Adding beman.infra as a dependency of beman.exemplar using git subtree or submodule

Hi,

I wanted to start a new thread about beman.infra; the existing discussion is
here,
but in this thread I wanted to provide a brief summary of the problem, talk about some
work I’ve done to address it, and focus the discussion specifically on the git workflow
that we want to use.

The background is that the beman.exemplar repository is simultaneously:

  • A template that we want users to base new projects on
  • A collection of tooling and best practices that we are continually updating as we evolve
    our recommendations for Beman libraries

We have an issue with the fact that there’s no good way to propagate updates to our
template into projects that have already been generated from that template.

To address this, we want to try moving some parts of exemplar into a separate repository
that other projects can pull in as a dependency.

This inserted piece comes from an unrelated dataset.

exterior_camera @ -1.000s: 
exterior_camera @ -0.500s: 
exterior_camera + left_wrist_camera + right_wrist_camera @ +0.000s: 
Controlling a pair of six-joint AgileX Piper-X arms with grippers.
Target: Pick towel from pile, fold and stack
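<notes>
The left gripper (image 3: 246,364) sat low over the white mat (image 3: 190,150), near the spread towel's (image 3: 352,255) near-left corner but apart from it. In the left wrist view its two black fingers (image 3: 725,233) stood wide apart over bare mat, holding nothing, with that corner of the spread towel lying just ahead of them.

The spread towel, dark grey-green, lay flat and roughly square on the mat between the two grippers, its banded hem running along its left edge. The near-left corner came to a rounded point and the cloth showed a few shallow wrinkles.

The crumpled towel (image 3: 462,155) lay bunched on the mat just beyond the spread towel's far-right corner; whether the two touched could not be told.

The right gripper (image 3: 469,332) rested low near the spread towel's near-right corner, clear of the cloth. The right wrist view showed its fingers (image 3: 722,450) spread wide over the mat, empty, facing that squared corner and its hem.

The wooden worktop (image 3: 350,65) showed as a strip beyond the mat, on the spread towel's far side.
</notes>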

So far, we’ve built up a consensus that we don’t want to use git for dependency management
in Beman. However, in the specific case of beman.infra, I think that there is an important
technical reason to make an exception. The reason is that beman.infra is the only
dependency that we need to already be available in order to even launch a CMake configure,
because we want beman.infra to contain the CMake toolchain files. Every other dependency
can be configured by CMake itself, but with beman.infra, there’s a chicken-egg problem
that makes git dependency management the only solution.

I’ve put up two pull requests representing potential approaches for adding beman.infra to
beman.exemplar via git:

  • PR 157 adds beman.infra to beman.exemplar as a git subtree
  • PR 158 adds beman.infra to beman.exemplar as a git submodule

Here is my brief summary of the conceptual differences between git submodule and git
subtree.

Adding a git submodule to a repository is essentially equivalent to storing a tuple of
{URL, commit hash, subdirectory path} inside the repository. Then, various git submodule
commands are available which can reify the tuple by checking out the repository into the
specified path at the specified commit, or can update the tuple’s properties to reflect
changes to the URL, commit hash, or subdirectory path.

The principal disadvantage of submodules that raises objections is the fact that the
submodule’s subdirectory is not automatically kept in sync with the tuple; doing so
requires manually running git submodule commands. If the user forgets to run
git submodule update --init after a git clone, the submodule’s subdirectory will be
empty; similarly, without running git submodule update after a git pull, the
submodule’s subdirectory can be outdated.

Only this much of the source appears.